# Mehr bass in Windows [evtl. tool]



## Paradizogeeko (30. Januar 2004)

Schön guten Tag,

ich bin auf der Suche nach einem Tool o.Ä., damit ich mehr bass in WIndows habe. Quasi als wenn in Windows ein Equalizer integriert wäre.
Ich hab ne einfache SB 16 PCI 


iku


----------



## tuxracer (30. Januar 2004)

Zum abspielen den WinAmp verwenden, der hat nen Equalizer.

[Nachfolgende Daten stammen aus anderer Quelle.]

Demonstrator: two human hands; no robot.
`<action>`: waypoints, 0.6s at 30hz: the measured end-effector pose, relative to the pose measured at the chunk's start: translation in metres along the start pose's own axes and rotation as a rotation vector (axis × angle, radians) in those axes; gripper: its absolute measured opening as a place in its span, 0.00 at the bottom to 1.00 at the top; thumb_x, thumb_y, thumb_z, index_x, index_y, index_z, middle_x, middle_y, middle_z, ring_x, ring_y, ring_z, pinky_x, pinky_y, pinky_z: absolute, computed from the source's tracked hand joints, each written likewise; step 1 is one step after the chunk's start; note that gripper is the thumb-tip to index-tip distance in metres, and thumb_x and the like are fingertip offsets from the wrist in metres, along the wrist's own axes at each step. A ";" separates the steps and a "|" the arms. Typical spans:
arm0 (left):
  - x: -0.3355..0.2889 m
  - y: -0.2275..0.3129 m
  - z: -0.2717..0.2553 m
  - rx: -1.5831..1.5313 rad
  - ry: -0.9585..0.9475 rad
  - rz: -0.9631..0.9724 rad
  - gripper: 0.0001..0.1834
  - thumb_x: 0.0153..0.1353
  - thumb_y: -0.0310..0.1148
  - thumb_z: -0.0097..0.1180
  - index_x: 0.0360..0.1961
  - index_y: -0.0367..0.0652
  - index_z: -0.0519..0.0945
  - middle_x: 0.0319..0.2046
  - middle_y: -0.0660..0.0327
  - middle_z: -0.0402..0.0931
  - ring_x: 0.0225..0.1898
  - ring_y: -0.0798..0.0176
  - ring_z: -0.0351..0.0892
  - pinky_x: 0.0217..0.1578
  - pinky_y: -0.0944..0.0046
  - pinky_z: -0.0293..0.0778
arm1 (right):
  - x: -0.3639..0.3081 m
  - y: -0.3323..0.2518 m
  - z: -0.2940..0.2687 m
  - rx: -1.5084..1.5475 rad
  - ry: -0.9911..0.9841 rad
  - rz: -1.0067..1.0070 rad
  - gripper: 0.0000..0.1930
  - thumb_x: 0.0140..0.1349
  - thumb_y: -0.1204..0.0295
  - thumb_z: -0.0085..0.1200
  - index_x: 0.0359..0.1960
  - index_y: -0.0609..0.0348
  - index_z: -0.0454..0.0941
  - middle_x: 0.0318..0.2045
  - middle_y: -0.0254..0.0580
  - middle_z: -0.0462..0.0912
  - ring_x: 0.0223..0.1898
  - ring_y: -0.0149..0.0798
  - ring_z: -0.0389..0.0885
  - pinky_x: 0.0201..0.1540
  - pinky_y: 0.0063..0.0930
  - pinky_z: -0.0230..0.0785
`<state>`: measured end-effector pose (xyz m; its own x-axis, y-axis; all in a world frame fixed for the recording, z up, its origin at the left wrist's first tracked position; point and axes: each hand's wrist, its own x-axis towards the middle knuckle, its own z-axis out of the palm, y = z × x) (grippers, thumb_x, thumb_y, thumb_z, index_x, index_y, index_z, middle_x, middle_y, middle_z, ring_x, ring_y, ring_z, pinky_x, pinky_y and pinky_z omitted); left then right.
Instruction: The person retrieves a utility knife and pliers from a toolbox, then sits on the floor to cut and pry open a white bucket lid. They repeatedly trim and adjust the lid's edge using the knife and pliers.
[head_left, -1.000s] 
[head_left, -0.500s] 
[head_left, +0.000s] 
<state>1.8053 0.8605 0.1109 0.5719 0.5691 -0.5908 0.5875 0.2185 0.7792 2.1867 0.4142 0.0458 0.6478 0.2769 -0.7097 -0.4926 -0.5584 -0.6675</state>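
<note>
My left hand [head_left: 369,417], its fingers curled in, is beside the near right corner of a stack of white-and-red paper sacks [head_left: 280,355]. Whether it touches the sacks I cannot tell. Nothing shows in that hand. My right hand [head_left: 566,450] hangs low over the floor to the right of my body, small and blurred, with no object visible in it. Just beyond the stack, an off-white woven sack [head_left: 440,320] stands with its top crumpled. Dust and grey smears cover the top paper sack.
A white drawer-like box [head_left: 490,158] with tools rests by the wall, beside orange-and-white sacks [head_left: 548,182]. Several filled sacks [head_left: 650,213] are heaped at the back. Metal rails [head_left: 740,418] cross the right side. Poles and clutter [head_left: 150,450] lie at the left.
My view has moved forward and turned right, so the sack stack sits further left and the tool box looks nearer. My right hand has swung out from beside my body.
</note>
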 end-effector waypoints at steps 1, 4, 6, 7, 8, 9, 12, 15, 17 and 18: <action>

Oder ich glaub der neue Mediaplayer hat das auch, aber der braucht viel mehr Resourcen


----------



## Paradizogeeko (30. Januar 2004)

Das weiss ich doch.
Ich möchte aber keine Musik abspielen (sonst könnt ich dass auch über meine Anlage regeln).
Es soll alle sounds betreffen, die aus meinem Kopfhörerausgang gehen, denn es ist für meine Kopfhörer.


----------



## jore (31. Januar 2004)

Hallo,

ich weiß nicht, ob deine SB 16 so eine Option hat, aber oft kann man Trebble und Bass unter den Erweiterten Einstellungen in der Lautstärkeregelung (Taskleiste) einstellen.


Gruß

jore


----------



## tuxracer (3. Februar 2004)

@jore


ne das ist eben sein Problem

Die SB16 hat diese Option nicht.

Er müsste eben einen EQ habe, der nicht gekoppelt ist an ein Progi.
Leider kenne ich keinen solchen.


----------



## jore (4. Februar 2004)

Hallo nochmal,

nach kurzer Frage an google, kam ich zu folgendem Ergebnis: http://www.ezetest.com/acd/adeq.htm könnte Abhilfe schaffen. Allerdings nur für Windows 9x.


Gruß

jore


----------